▶ _THE PROBLEM_: Your task is to transcribe all the entries exactly, excluding pictures.

▶ _SOURCE INFORMATION_:
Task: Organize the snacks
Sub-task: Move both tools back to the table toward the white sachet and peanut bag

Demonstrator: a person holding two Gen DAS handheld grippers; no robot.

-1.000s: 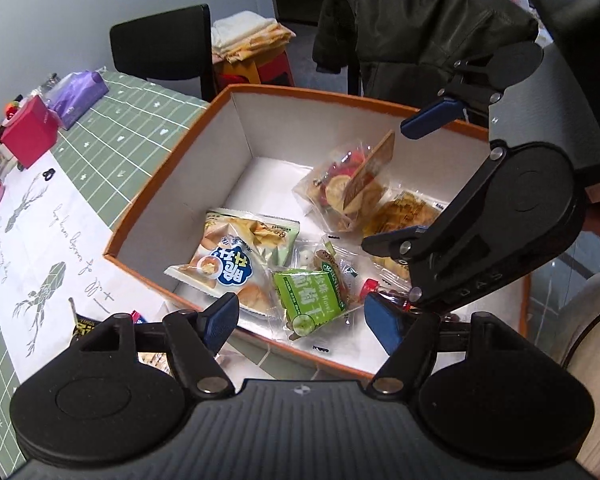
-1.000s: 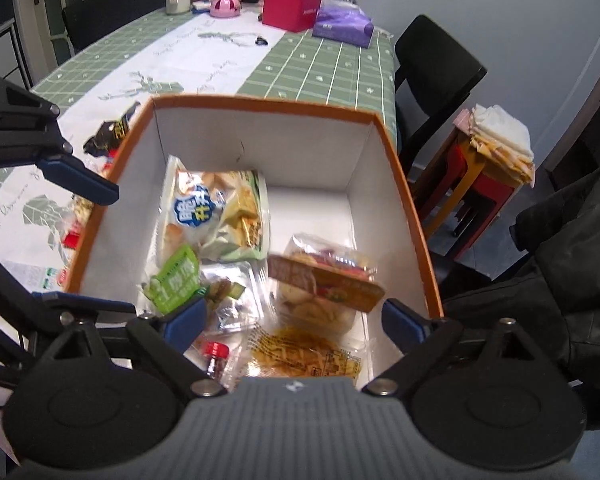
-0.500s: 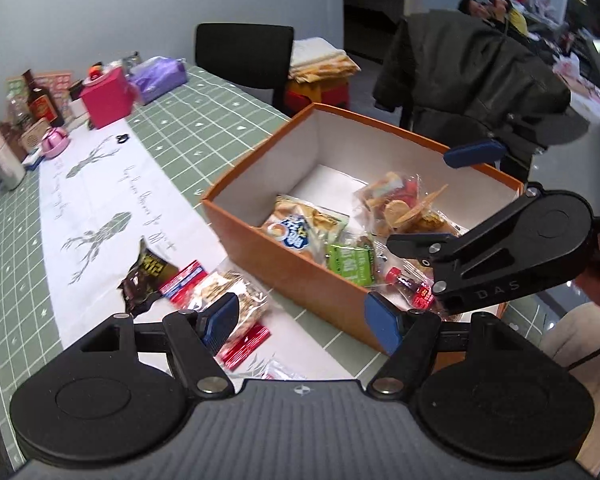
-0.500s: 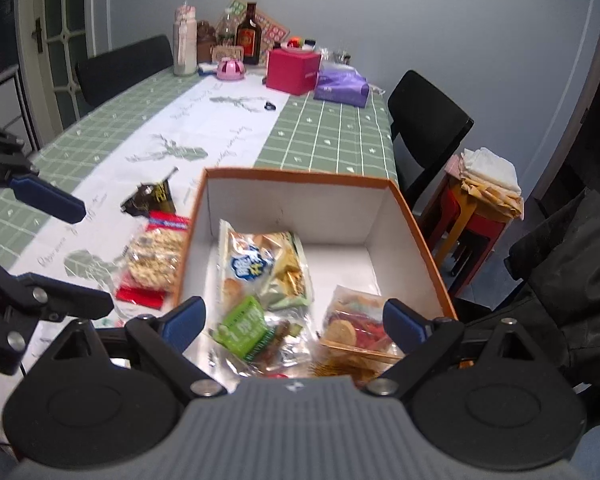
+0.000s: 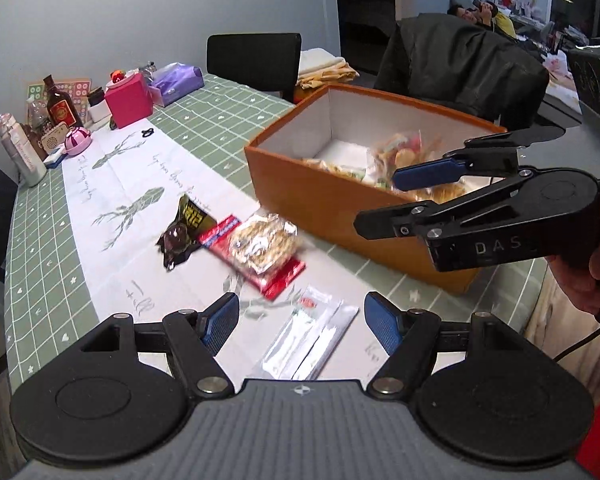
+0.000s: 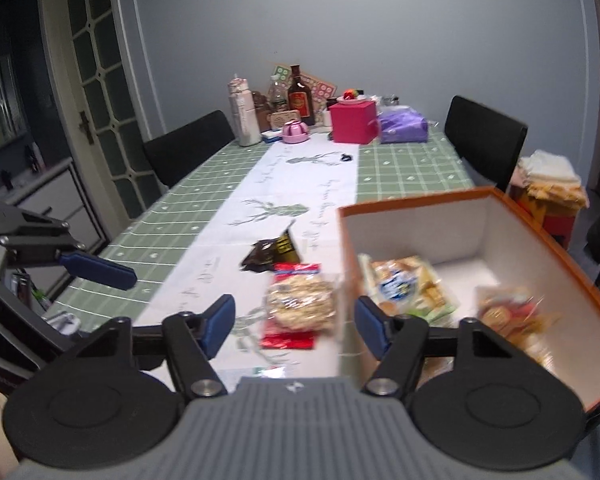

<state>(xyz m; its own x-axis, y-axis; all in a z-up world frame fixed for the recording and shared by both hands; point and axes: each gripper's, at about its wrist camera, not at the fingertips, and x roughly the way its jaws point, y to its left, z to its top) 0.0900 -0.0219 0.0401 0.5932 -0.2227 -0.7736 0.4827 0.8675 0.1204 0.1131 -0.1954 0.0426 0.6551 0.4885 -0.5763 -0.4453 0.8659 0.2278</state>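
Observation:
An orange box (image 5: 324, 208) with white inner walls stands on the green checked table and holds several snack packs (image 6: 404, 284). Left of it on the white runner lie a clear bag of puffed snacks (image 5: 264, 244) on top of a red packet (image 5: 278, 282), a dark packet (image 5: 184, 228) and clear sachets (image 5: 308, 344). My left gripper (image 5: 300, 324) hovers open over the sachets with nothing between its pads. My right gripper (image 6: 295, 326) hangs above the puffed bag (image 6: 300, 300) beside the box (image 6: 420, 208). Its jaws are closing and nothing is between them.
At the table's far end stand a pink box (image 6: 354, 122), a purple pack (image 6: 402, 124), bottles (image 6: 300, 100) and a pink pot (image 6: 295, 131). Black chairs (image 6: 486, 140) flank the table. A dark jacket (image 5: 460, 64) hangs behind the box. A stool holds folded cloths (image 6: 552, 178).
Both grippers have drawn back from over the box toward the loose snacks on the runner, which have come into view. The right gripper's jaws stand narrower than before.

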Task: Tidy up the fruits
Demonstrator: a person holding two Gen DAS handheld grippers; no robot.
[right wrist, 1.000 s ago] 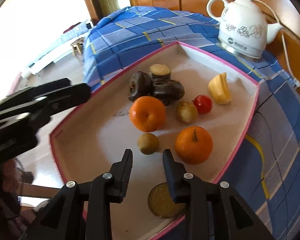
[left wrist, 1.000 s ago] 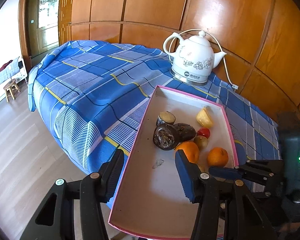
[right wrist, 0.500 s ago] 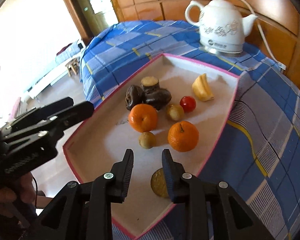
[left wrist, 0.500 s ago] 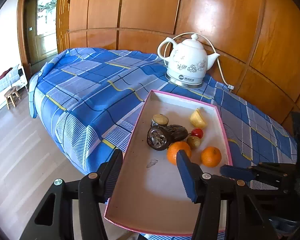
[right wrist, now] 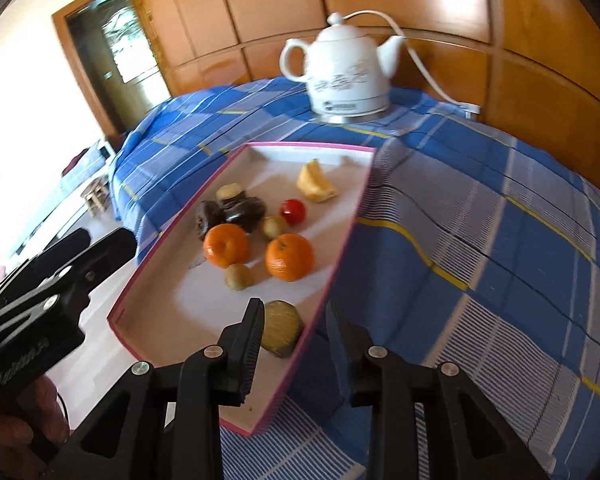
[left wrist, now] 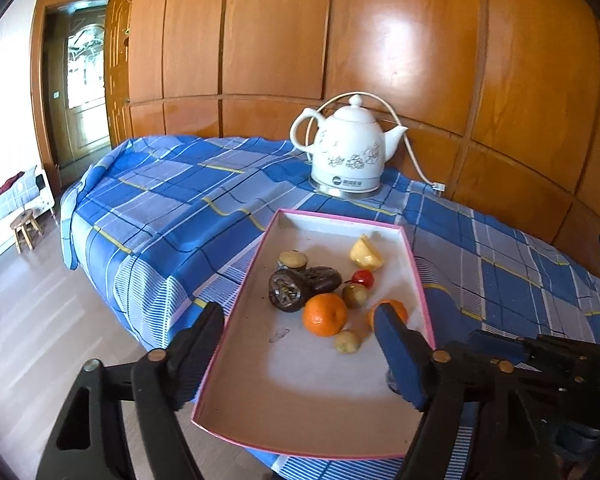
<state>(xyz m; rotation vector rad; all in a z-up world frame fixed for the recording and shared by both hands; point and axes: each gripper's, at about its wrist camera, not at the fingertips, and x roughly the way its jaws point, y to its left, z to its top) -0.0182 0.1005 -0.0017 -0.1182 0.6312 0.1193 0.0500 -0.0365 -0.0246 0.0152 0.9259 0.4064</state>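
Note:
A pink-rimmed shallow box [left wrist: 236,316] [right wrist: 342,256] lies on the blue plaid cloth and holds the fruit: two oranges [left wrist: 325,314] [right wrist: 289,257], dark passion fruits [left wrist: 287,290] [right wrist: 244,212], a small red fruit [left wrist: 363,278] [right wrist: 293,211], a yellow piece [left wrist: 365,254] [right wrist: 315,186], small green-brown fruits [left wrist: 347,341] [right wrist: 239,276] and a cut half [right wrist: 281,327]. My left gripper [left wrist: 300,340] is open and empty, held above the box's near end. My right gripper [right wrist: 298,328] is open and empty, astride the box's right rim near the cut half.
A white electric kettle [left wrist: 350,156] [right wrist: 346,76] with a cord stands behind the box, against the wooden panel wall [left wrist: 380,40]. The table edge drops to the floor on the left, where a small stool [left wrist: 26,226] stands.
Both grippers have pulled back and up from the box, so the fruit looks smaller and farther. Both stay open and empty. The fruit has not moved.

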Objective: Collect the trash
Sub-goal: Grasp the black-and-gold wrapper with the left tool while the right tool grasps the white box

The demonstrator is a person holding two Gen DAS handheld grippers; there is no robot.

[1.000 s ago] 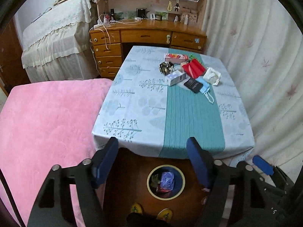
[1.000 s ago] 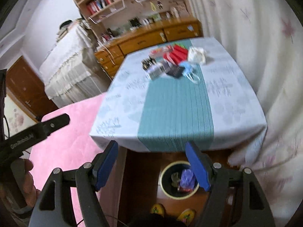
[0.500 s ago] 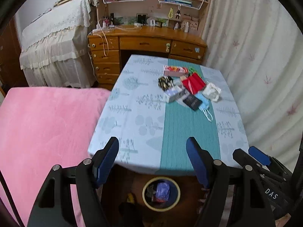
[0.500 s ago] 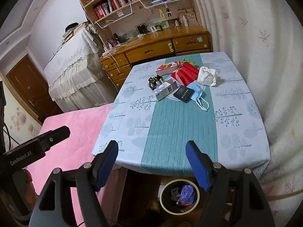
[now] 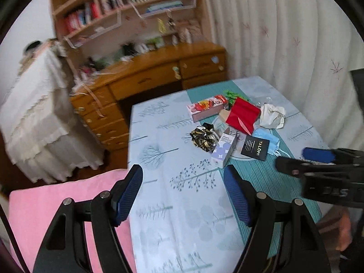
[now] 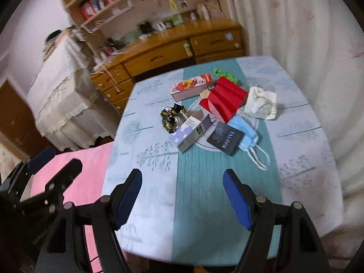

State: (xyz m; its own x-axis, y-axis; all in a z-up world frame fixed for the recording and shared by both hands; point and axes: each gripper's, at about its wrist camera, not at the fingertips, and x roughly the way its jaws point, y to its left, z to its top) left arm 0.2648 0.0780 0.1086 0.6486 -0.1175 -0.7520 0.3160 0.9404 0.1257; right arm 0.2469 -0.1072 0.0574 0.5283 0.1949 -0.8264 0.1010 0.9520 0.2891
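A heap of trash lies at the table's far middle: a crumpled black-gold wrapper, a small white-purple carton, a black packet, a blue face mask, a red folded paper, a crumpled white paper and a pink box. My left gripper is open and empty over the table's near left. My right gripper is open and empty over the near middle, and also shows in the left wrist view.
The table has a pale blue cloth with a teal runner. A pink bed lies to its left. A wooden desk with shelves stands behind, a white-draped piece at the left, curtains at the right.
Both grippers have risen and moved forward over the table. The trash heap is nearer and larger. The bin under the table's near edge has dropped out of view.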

▶ _YOUR RESPONSE_:
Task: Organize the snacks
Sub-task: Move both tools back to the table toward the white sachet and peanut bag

Demonstrator: a person holding two Gen DAS handheld grippers; no robot.

-1.000s: 
-1.000s: 
-0.500s: 
-0.500s: 
+0.000s: 
+0.000s: 

<state>(xyz m; its own x-axis, y-axis; all in a z-up world frame fixed for the recording and shared by both hands; point and axes: each gripper's, at about its wrist camera, not at the fingertips, and x roughly the way its jaws point, y to its left, z to its top) 0.0900 -0.0219 0.0401 0.5932 -0.2227 -0.7736 0.4827 0.8675 0.1204 0.1131 -0.1954 0.0426 0.6551 0.4885 -0.5763 -0.4453 0.8659 0.2278</state>
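Observation:
An orange box (image 5: 324, 208) with white inner walls stands on the green checked table and holds several snack packs (image 6: 404, 284). Left of it on the white runner lie a clear bag of puffed snacks (image 5: 264, 244) on top of a red packet (image 5: 278, 282), a dark packet (image 5: 184, 228) and clear sachets (image 5: 308, 344). My left gripper (image 5: 300, 324) hovers open over the sachets with nothing between its pads. My right gripper (image 6: 295, 326) hangs above the puffed bag (image 6: 300, 300) beside the box (image 6: 420, 208). Its jaws are closing and nothing is between them.
At the table's far end stand a pink box (image 6: 354, 122), a purple pack (image 6: 402, 124), bottles (image 6: 300, 100) and a pink pot (image 6: 295, 131). Black chairs (image 6: 486, 140) flank the table. A dark jacket (image 5: 460, 64) hangs behind the box. A stool holds folded cloths (image 6: 552, 178).
Both grippers have drawn back from over the box toward the loose snacks on the runner, which have come into view. The right gripper's jaws stand narrower than before.
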
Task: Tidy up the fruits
Demonstrator: a person holding two Gen DAS handheld grippers; no robot.
[right wrist, 1.000 s ago] 
[left wrist, 1.000 s ago] 
[right wrist, 0.500 s ago] 
[left wrist, 0.500 s ago] 
[right wrist, now] 
[left wrist, now] 
<state>(xyz m; rotation vector rad; all in a z-up world frame fixed for the recording and shared by both hands; point and axes: each gripper's, at about its wrist camera, not at the fingertips, and x roughly the way its jaws point, y to its left, z to its top) -0.0182 0.1005 -0.0017 -0.1182 0.6312 0.1193 0.0500 -0.0365 -0.0246 0.0152 0.9259 0.4064</state>
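Note:
A pink-rimmed shallow box [left wrist: 236,316] [right wrist: 342,256] lies on the blue plaid cloth and holds the fruit: two oranges [left wrist: 325,314] [right wrist: 289,257], dark passion fruits [left wrist: 287,290] [right wrist: 244,212], a small red fruit [left wrist: 363,278] [right wrist: 293,211], a yellow piece [left wrist: 365,254] [right wrist: 315,186], small green-brown fruits [left wrist: 347,341] [right wrist: 239,276] and a cut half [right wrist: 281,327]. My left gripper [left wrist: 300,340] is open and empty, held above the box's near end. My right gripper [right wrist: 298,328] is open and empty, astride the box's right rim near the cut half.
A white electric kettle [left wrist: 350,156] [right wrist: 346,76] with a cord stands behind the box, against the wooden panel wall [left wrist: 380,40]. The table edge drops to the floor on the left, where a small stool [left wrist: 26,226] stands.
Both grippers have pulled back and up from the box, so the fruit looks smaller and farther. Both stay open and empty. The fruit has not moved.
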
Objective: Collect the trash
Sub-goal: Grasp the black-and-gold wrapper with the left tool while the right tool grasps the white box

The demonstrator is a person holding two Gen DAS handheld grippers; there is no robot.

[1.000 s ago] 
[1.000 s ago] 
[0.500 s ago] 
[0.500 s ago] 
[now] 
[now] 

State: (xyz m; its own x-axis, y-axis; all in a z-up world frame fixed for the recording and shared by both hands; point and axes: each gripper's, at about its wrist camera, not at the fingertips, and x roughly the way its jaws point, y to its left, z to its top) left arm 0.2648 0.0780 0.1086 0.6486 -0.1175 -0.7520 0.3160 0.9404 0.1257; right arm 0.2469 -0.1072 0.0574 0.5283 0.1949 -0.8264 0.1010 0.9520 0.2891
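A heap of trash lies at the table's far middle: a crumpled black-gold wrapper, a small white-purple carton, a black packet, a blue face mask, a red folded paper, a crumpled white paper and a pink box. My left gripper is open and empty over the table's near left. My right gripper is open and empty over the near middle, and also shows in the left wrist view.
The table has a pale blue cloth with a teal runner. A pink bed lies to its left. A wooden desk with shelves stands behind, a white-draped piece at the left, curtains at the right.
Both grippers have risen and moved forward over the table. The trash heap is nearer and larger. The bin under the table's near edge has dropped out of view.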

With this, the answer is finished.